Evaluation of tolerance to acid and bile salt
Acid tolerance was studied according to the method of Tokatlı et al [24]. Lactic acid bacteria cultured in the MRS broth for 24 hr at 30℃ were centrifuged at 6,000× g for 10 min with centrifugation for cell separation. The pellet was washed twice with phosphate-buffered saline (PBS) and re-suspended in PBS adjusted to the pH of 2.5. The suspension was incubated at 30℃ for 4 hr and the suspension at 0 and 4 hr of culture was diluted with sterilized saline. The diluted culture is plated on the MRS agar at 30℃ for 24 hr. The survival rate of lactic acid bacteria was calculated according to equation (a). Bile salt tolerance was studied according to the method of Tokatlı et al [24]. Lactic acid bacteria cultured in MRS broth for 24 hr at 30℃ were centrifuged at 6,000× g for 10 min for cell separation. The pellet was washed twice with PBS and incubated 1% MRS broth with 0.3% (w/v) oxgall (Difco, USA) for 4 hr at 30℃. The suspension at 0 and 4 hr of culture was diluted with sterilized saline and plated on the MRS agar at 30℃ for 24 hr. The survival rate of the lactic acid bacteria was calculated according to the following equation:
\(\text { (a) Survival }(\%)=\frac{\text { logCFU of viable cells survived }}{\operatorname{logCFU} \text { of initial viable cells inoculated }} \times 100\)
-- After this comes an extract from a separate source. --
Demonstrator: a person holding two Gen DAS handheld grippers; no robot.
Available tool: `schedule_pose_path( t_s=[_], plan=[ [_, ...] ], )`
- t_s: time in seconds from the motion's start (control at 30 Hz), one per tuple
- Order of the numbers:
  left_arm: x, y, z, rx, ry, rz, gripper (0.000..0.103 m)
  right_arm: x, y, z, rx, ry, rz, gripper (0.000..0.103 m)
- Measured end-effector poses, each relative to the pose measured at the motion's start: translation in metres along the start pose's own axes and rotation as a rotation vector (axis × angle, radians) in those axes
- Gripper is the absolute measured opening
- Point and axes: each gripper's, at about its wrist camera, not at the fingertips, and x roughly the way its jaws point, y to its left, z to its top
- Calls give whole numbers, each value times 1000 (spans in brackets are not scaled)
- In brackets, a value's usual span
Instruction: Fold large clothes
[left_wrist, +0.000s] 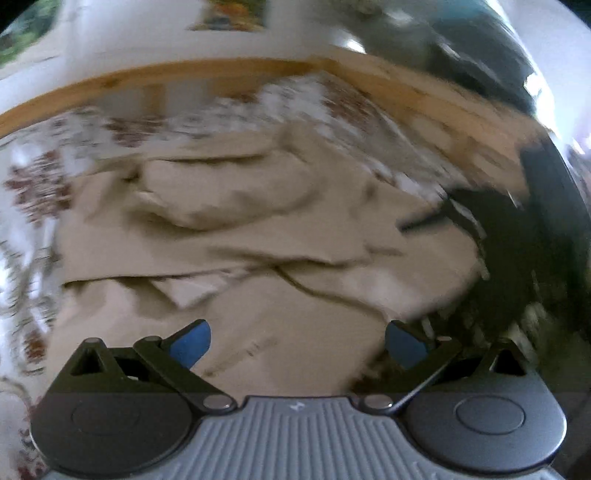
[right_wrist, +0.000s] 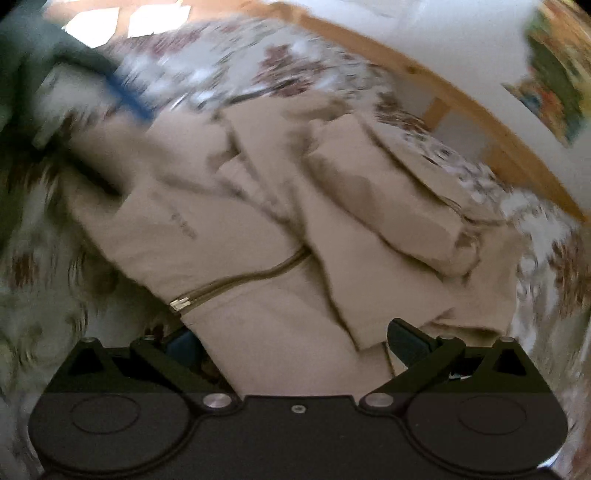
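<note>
— While the blur smears most of both views, what is the biggest thing you can make out?

— A bed covered by a floral bedspread (left_wrist: 40, 184), white with dark red flower clusters, inside a light wooden bed frame (left_wrist: 155, 75) that curves along the far edge. Behind it is a pale wall with a colourful picture (right_wrist: 550, 85).

— And the clothing?

— A beige zip-up jacket (right_wrist: 229, 221) lies crumpled on the bedspread, taking up the middle of both views. Its sleeves and panels are piled in loose overlapping folds, not flat.

— Any details on it?

— An olive-brown zipper (right_wrist: 236, 282) runs across the near panel, ending in a metal stop near the hem. Small dark lettering sits on the chest, too blurred to read.

— Where are the tools?

— The left gripper (left_wrist: 297, 341) hovers over the jacket's near edge, jaws spread wide, blue pads (left_wrist: 192, 341) holding nothing. The right gripper (right_wrist: 295, 345) is just above the hem, jaws also apart, fabric lying between them but not pinched.

— Anything else?

— A dark shape at the left view's right edge, too blurred to identify.
</note>
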Motion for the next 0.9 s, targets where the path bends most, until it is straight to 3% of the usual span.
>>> schedule_pose_path(
  t_s=[0.1, 0.27, 0.47, 0.63, 0.73, 0.9],
  plan=[
    [13, -19, -7, 115, 68, 21, 102, -4, -25, 1, 169, -28, 19, 102],
    [51, -34, -19, 225, 286, 201, 102, -3, -43, -3, 308, -38, 36, 102],
    [62, -16, -19, 154, 369, 300, 101, -1, -38, -1, 279, -45, 22, 101],
    [58, -18, -18, 163, 357, 263, 101, 0, -34, -2, 261, -27, 45, 102],
    [58, -17, -17, 154, 354, 260, 101, 13, -20, -5, 190, 71, 114, 102],
    [61, -18, -18, 156, 369, 244, 101, 41, 25, -8, -48, 253, 167, 102]
  ],
)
Autoaggregation and coaggregation assay
Autoaggregation and coaggregation abilities of isolated lactic acid bacteria were measured by Raouf et al method [22]. The pathogenic strain C. albicans ATCC 10231 was obtained from the American Type Culture Collection (ATCC, USA). E. coli KCTC 2571, L. monocytogenes KCTC 13064, and S. aureus KCTC 1916 were obtained from the Korean Agricultural Culture Collection (Korea). H. pylori HPKCTC B0150 was obtained from the H. pylori Korean Type Culture Collection (HPKTCC, Korea). Lactic acid bacteria and pathogenic strain were washed twice with PBS and the OD600 value was adjusted to 0.3 by using the same buffer. The OD600 was measured at 0, 1, 2, 3, 4, 5, 10, 20, and 24 hr at room temperature using a spectrophotometer (Libra S22, Biochrom Ltd., England). Autoaggregation was calculated according to the following equation:
\(\text { Autoaggregation }(\%)=\frac{1-\mathrm{OD}_{\text {time }}}{\mathrm{OD}_{\mathrm{T} 0}}\)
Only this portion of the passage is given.